La tarea más importante para quienes integran el actual partido gobernante será determinar qué tipo de oposición asumirán a partir del 11 de marzo del próximo año. Jarrah anunció algo mientras admitía la derrota ante sus seguidores. Pero su propia candidatura se ha caracterizado por que sus propuestas chocan con las actitudes de algunos líderes del partido y participantes de la campaña. La experiencia demuestra que la mera obstrucción es contraproducente para quienes están fuera del gobierno, para quienes en la oposición toman la iniciativa de influir y poner temas en la agenda.

Por lo tanto, la oposición debe plantearse en términos estrictamente políticos y no basarse en el activismo social. Hoy en día, una oposición que sólo se preocupa por promover protestas con fines desestabilizadores probablemente encontrará una reacción violenta de la población. Baste recordar las críticas profundamente arraigadas entre los ciudadanos por lo ocurrido durante el estallido de la sociedad, con el agravamiento de la situación conflictiva en la macrorregión del Sur, la violencia en las instituciones educativas e incidentes similares registrados recientemente en los campus universitarios.

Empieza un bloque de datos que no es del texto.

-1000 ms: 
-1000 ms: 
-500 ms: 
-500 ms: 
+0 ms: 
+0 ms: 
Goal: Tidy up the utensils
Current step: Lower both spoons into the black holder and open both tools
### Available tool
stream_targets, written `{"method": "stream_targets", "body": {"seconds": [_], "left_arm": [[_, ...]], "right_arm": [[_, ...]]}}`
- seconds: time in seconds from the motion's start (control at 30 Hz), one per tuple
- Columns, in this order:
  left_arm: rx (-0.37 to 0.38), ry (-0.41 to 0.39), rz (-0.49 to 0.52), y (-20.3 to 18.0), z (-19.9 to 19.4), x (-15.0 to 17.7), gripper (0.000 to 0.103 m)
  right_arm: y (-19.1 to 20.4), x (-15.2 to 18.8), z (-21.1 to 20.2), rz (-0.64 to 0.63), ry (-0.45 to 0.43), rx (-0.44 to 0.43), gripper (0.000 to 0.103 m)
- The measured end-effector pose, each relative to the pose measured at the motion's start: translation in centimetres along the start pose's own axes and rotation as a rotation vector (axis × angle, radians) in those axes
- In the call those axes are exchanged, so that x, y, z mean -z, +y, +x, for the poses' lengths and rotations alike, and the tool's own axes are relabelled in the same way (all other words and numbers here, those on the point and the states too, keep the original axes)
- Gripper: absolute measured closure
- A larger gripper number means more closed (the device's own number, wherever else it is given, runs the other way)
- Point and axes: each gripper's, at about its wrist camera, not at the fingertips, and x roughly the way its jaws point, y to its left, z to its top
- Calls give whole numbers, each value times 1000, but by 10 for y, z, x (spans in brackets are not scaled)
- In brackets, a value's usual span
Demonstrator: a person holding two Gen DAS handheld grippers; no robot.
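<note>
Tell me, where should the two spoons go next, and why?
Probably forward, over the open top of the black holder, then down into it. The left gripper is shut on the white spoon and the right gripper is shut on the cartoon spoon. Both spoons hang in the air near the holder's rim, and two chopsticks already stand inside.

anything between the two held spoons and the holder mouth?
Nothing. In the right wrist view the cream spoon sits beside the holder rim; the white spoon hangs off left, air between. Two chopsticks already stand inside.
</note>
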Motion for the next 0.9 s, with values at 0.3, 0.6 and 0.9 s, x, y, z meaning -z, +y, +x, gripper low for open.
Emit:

Para una nueva oposición, es fundamental comenzar con la autocrítica, los ejercicios de reflexión y el debate de propuestas, por mucho tiempo que esto lleve. La autocrítica debe incluir no sólo la experiencia de este gobierno, sino también la de gobiernos anteriores, como los dos gobiernos de Bachelet. Por tanto, la autocrítica debe venir de la izquierda, pero también del centro izquierda en su conjunto. También debe tener en cuenta la incongruencia con las necesidades ciudadanas, la debilidad de la esfera popular y la incapacidad de proponer alternativas a los partidos de derecha. De lo contrario, el actual partido gobernante (partido de oposición) no podrá llegar al poder en cuatro años.

Dentro de este marco autocrítico, tanto la izquierda como el centro izquierda deben reafirmar su compromiso ilimitado con la democracia. Se cree que esto quedó claro tras el fracaso de las luchas insurrectas durante la Unidad Popular (1970-973) y los períodos dictatoriales. Este año, sin embargo, las declaraciones del Partido Socialista (PS), y especialmente de su ala Al-Shabaab, han llevado a una relativización de este compromiso. Lo mismo ocurre en sectores del Partido Comunista (PC) y del Frente Amplio (FA) que relativizan y racionalizan el uso de la violencia en los colegios, instituciones universitarias, en la macrorregión del Sur o ante el carácter autoritario de ciertos gobiernos de izquierda presentes en la región.

Habrá diferentes liderazgos dentro de la oposición. Además de Tomas Vodanovic y Gabriel Bolic, Hara también es una figura importante en la oposición. Jarrah recibió alrededor de 600.000 votos más en las recientes elecciones que los que recibió Borik en diciembre de 2021. La izquierda, a su vez, tendrá que lidiar con lo que pueda surgir dentro del centro izquierda. Entre ambos deben saber afrontar la posible influencia que pueda tener el Partido Popular y, muy probablemente, una batalla de liderazgo en el campo entre Franco Parisi y Pamela Iles.

Desde el principio, esta administración ha buscado distanciarse de administraciones anteriores y de las generaciones responsables del resurgimiento de la democracia. El exsecretario George Jackson habló de la superioridad moral de su generación en comparación con las anteriores. Hacia el final de esta administración, luego de sucesivos fracasos, finalmente se están reconociendo los aportes de generaciones y gobiernos anteriores. Después de todo, este es un legado real y un avance importante en términos de seguridad social, oportunidades y mejores condiciones de vida para una gran parte de la población. ¿Está dispuesta la nueva oposición a defender este legado? ¿O defenderá solo la jornada laboral de 40 horas y la reforma de las pensiones? La respuesta se revelará a partir del 11 de marzo.